PROBLEM REQUIREMENTS:
Below are the records; copy every line in them that holds the string "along".

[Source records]
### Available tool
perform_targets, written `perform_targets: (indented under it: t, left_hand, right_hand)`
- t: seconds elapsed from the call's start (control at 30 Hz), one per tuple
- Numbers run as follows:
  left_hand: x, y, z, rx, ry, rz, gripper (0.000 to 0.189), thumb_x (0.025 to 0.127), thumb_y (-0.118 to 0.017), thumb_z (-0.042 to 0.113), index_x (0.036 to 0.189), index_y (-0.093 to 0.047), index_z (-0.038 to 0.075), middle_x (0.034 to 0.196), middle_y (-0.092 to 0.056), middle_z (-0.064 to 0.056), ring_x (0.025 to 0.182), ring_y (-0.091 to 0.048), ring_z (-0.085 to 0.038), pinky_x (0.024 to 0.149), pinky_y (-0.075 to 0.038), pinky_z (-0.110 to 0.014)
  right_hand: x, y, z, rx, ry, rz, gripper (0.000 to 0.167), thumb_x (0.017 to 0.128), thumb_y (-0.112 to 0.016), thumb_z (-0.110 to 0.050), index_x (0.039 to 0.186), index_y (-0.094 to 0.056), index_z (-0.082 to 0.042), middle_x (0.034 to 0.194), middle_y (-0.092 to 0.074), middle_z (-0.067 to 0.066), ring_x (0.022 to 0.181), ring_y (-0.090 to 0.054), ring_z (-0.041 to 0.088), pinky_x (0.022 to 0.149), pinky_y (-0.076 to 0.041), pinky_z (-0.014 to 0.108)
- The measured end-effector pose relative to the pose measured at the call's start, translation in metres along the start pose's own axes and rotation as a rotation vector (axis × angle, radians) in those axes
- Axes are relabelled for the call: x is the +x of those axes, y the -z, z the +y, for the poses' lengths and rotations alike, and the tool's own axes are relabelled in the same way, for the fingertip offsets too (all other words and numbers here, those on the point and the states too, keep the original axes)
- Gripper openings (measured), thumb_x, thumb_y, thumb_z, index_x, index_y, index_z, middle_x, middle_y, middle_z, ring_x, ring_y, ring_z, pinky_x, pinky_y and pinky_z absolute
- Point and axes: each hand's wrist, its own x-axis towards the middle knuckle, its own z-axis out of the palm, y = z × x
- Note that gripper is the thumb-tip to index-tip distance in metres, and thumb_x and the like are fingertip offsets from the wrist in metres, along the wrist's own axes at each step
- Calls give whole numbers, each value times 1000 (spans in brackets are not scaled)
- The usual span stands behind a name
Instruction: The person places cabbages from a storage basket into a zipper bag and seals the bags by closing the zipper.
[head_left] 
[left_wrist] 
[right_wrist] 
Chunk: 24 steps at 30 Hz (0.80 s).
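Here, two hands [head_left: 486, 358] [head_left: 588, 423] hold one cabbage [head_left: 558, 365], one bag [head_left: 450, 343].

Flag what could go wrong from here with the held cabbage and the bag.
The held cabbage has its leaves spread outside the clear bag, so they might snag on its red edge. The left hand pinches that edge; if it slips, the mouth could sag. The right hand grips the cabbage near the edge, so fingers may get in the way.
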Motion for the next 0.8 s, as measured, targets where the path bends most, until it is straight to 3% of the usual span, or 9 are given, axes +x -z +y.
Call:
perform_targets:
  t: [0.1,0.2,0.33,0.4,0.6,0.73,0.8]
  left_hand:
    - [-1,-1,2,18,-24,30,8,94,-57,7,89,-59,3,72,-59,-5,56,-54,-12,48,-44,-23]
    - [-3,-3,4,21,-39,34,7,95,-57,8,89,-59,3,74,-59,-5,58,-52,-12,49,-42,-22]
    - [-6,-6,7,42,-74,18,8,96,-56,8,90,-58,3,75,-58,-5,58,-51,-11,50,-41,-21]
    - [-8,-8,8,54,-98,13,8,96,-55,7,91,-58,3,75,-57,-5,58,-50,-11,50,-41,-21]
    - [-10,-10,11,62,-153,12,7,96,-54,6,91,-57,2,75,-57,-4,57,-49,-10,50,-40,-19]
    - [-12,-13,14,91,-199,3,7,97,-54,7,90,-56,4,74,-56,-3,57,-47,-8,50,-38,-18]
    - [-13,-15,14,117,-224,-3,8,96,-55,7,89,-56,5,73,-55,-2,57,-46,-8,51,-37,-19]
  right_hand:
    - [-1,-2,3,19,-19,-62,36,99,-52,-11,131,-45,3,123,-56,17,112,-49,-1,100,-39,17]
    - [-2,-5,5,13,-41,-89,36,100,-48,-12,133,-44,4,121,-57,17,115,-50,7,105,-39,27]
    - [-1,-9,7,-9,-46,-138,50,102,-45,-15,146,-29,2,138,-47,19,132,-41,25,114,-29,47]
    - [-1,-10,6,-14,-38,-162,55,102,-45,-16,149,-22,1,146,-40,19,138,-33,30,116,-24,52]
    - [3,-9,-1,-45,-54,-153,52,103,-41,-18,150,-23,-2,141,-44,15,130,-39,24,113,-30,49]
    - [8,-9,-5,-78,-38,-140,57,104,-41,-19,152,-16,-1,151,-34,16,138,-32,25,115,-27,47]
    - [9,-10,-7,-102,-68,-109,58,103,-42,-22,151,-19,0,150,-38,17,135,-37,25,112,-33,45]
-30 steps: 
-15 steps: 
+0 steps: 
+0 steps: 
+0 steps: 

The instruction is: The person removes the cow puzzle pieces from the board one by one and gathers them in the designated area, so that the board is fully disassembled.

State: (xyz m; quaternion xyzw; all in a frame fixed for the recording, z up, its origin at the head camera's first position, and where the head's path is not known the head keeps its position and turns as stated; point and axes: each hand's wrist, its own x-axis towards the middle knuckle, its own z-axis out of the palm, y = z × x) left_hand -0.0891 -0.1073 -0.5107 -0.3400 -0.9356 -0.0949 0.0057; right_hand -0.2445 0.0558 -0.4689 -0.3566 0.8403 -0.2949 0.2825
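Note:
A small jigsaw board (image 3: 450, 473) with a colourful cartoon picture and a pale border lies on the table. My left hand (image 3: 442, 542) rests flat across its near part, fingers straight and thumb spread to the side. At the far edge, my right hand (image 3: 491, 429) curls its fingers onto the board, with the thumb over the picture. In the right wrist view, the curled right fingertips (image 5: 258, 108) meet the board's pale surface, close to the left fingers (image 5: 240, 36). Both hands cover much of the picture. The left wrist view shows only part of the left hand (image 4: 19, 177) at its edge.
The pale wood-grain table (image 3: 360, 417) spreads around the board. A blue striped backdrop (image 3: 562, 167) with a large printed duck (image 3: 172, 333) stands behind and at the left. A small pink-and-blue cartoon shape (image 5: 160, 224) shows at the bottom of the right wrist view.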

TASK RESPONSE:
- The measured end-effector pose relative to the pose measured at the call's start, translation in metres along the start pose's own axes and rotation as a rotation vector (axis × angle, radians) in those axes
- Note that gripper is the thumb-tip to index-tip distance in metres, and thumb_x and the like are fingertip offsets from the wrist in metres, along the wrist's own axes at each step

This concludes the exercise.